Remember Horrible Bosses? The 2011 film saw Nick, Dale, and Kurt band together to get revenge on their bosses by devising a plan to get rid of them permanently. Of course, this is a dark comedy, so the plan was always going to be stupid for the sake of comedic value. The end result was David Harken murdering evil boss #2, Bobby Pellett. He was charged with his murder and three attempted murders then sentenced to 25 years to life in prison. As for the sexually inducing Julia Harris? She was blackmailed into paying for Dale’s honeymoon with an incriminating video and to stop sexually harassing him, or he’ll release the video. All is good in the world as Nick, Dale, and Kurt can now work peacefully. Nevertheless, Horrible Bosses was the surprise hit of the summer and raked in over $200 million worldwide, which is especially impressive for a dark comedy.
Despite a clear ending, business is business so naturally, a sequel was greenlit and released three years later. This time, the guys go into business for themselves and created an invention called the Shower Buddy, which naturally attracts investors. However, the guys get screwed over by the investors and are in massive debt. What do they do? The smart thing of course, which is kidnap Rex for ransom money to pay off their loans. The sequel wasn’t met with the same praise as the first film, and it made considerably less than Horrible Bosses. In retrospect, was there ever a need for a sequel to 2011 dark comedy?
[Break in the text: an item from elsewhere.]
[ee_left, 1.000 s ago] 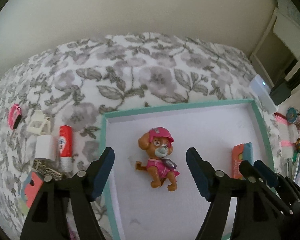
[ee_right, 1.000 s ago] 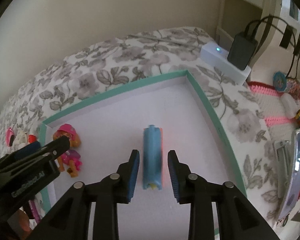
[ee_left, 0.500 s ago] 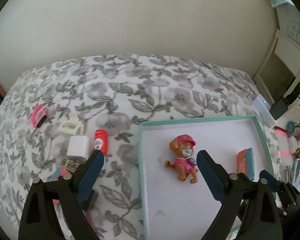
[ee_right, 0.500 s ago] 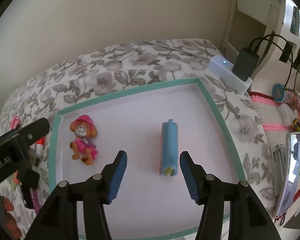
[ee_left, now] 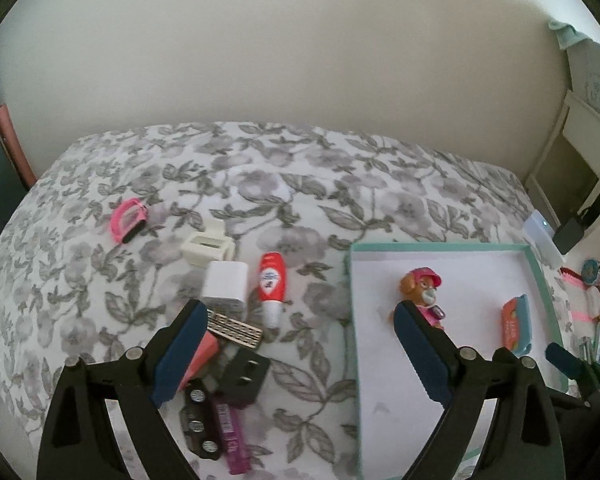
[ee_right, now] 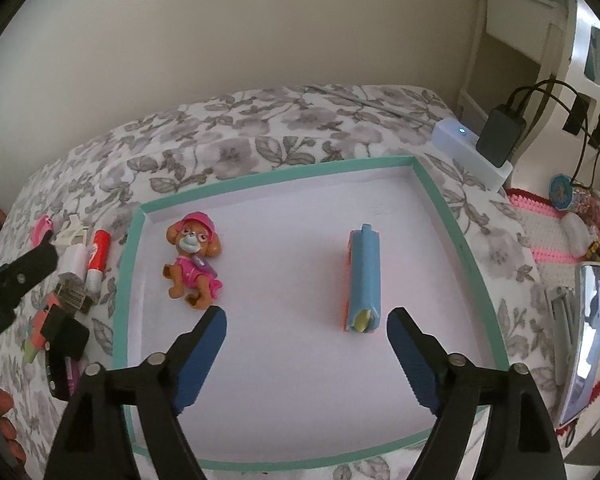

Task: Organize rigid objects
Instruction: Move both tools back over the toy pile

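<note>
Left gripper (ee_left: 296, 332) hung with jaws wide apart, holding nothing, over the loose pile beside the tray (ee_left: 538, 276). Right gripper (ee_right: 306, 330) hovered above the tray floor, jaws likewise spread and empty. Pup figurine (ee_right: 192, 258) lay inside the tray near its left wall; blue-and-orange case (ee_right: 364, 276) lay well apart toward the right wall. Tray rested on a floral bedspread (ee_left: 260, 184) against a plain wall. White charger (ee_left: 225, 285) and red tube (ee_left: 270, 282) sat just beside each other; darker items beneath the left finger were partly hidden, unidentifiable.
</note>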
The issue of the sequel stems from the fact that it never felt warranted in the first place. Nick, Dale, and Kurt may have not successfully killed their bosses, but they successfully got them off their backs. So, in essence, the three protagonists accomplished their goals and should be living happily ever after. Horrible Bosses 2 is an example of pure greed, nothing else. No film is made unless producers believe that it could make money; however, the film figures for Horrible Bosses likely shocked everyone given the genre and rating. There were no lingering questions once the credits rolled. The bosses got their comeuppance and there’s nothing else to really explore with the premise itself. Is it possible to make a spin-off with these characters? Definitely! Mainly the villains, or David Harken, who killed Bobby Pellet. Jamie Foxx‘s Dean “MF” Jones is another fun side character that we could’ve dove into the side adventures of his criminal lifestyle.
There was no other story that needed to be told with Nick, Dale, and Kurt. They’re goofy characters, but outside of getting screwed over by their bosses, not particularly interesting one. The allure of these three straight men going into the criminal world had lost its luster. At this point, Dale, Nick, and Kurt felt like psychopaths. Granted, it was a dark comedy so the film was allowed to get away with this type of premise, but the charm these three had in the first film was long gone in the second feature. Plus, it was clear that the premise was paper thin. The film is called Horrible Bosses, so the only avenue that the movie can explore is Nick, Dale, and Kurt getting screwing over by well…horrible bosses. It made for a highly predictable and forgettable film. The jokes weren’t as fresh as the first entry and the journey was always going to end with Nick, Dale, and Kurt getting what they want in the end. That’s not to say that there aren’t a few funny jokes or gags in the sequel, but overall, this was a one-and-done type film, like The Hangover. The temptation of money is hard, but executives should’ve considered the first film a success and moved onto another project.
No one considers the original Horrible Bosses to be a classic. It’s genuinely a funny film, but most fans didn’t flock to the sequel because it just didn’t make the lasting impression that The Hangover did. As I previously mentioned, if executives wanted to capitalize off the success of Horrible Bosses then their best bet would’ve been to recognize that they had nowhere else to go with the premise and give a spotlight to one of the interesting side characters. There’s no guarantee that a spin-off would’ve been a success, but the likelihood of the quality being better would’ve been higher. Nevertheless, executives obviously learned their lesson as Horrible Bosses is done as a franchise, but had Warner Brothers been wise then they could’ve used that money to invest into another film with potential.